Specifying equality strictness

The script currently takes just one option, --strictness (or just -s) to indicate how strict it should be in deciding whether things are “the same” in order to summarize them. In the above output, the default strictness length is used, so the script considers the first two inner lists to be collapsible in the summary, and prints a separate line for the last list since it’s of a different length. Here’s the output from running with --strictness type:

$ python describejson.py –strictness type < input.json
1 list of length 3. Values:
  3 lists of length 3. Values:
    3 unicodes

The lists are all considered equal here. The output is a little misleading, since it tells us there are 3 lists of length 3, each containing 3 unicodes. I may fix that.

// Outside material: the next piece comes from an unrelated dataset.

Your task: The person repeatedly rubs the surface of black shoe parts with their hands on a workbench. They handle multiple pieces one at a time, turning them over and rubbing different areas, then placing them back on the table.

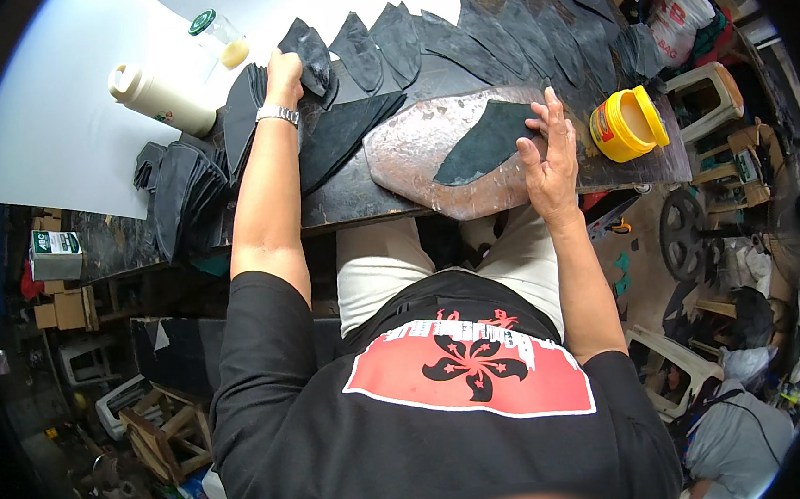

We can also be more strict. Here’s the output from --strictness keys:

$ python describejson.py –strictness keys < input.json
1 list of length 3. Values:
  1 list of length 3. Values:
    3 unicodes
  1 list of length 3. Values:
    3 unicodes
  1 list of length 1. Values:
    1 unicode

The 3 inner lists are each printed separately because their contents differ. The keys argument is also a bit confusing for lists, it just means the list values. It’s clearer when you have dictionaries in the input.

This input:

[
  {
    "a": 1,
    "b": 2,
    "c": 3
  },
  {
    "d": 4,
    "e": 5,
    "f": 6
  }
]

produces

$ python describejson.py < input.json
1 list of length 2. Values:
  2 dicts of length 3. Values:
    3 ints

I.e., one list, containing 2 dictionaries, each containing 3 int values. Note that this is using the default of --strictness length so the two dicts are considered the same. If we run that input with strictness of keys, we’ll instead get this:

$ python describejson.py –strictness keys < input.json
1 list of length 2. Values:
  1 dict of length 3. Values:
    3 ints
  1 dict of length 3. Values:
    3 ints

The dicts are considered different because their keys differ. If we change the input to make the keys the same:

[
  {
    "a": 1,
    "b": 2,
    "c": 3
  },
  {
    "a": 4,
    "b": 5,
    "c": 6
  }
]

and run again with --strictness keys, the dicts are considered the same:

$ python describejson.py –strictness keys < input.json
1 list of length 2. Values:
  2 dicts of length 3. Values:
    3 ints

but if we use --strictness equal, the dicts will be considered different:

$ python describejson.py –strictness equal < input.json
1 list of length 2. Values:
  1 dict of length 3. Values:
    3 ints
  1 dict of length 3. Values:
    3 ints

Finally, making the dicts the same:

[
  {
    "a": 1,
    "b": 2,
    "c": 3
  },
  {
    "a": 1,
    "b": 2,
    "c": 3
  }
]

and running with --strictness equal will collapse the summary as you’d expect:

$ python describejson.py –strictness equal < input.json
1 list of length 2. Values:
  2 dicts of length 3. Values:
    3 ints

Hopefully it’s clear that by being less strict on matching you’ll get more concise output in which things are casually considered “the same” and if you’re more strict you’ll get more verbose output, all the way to using strict equality for both lists and dicts.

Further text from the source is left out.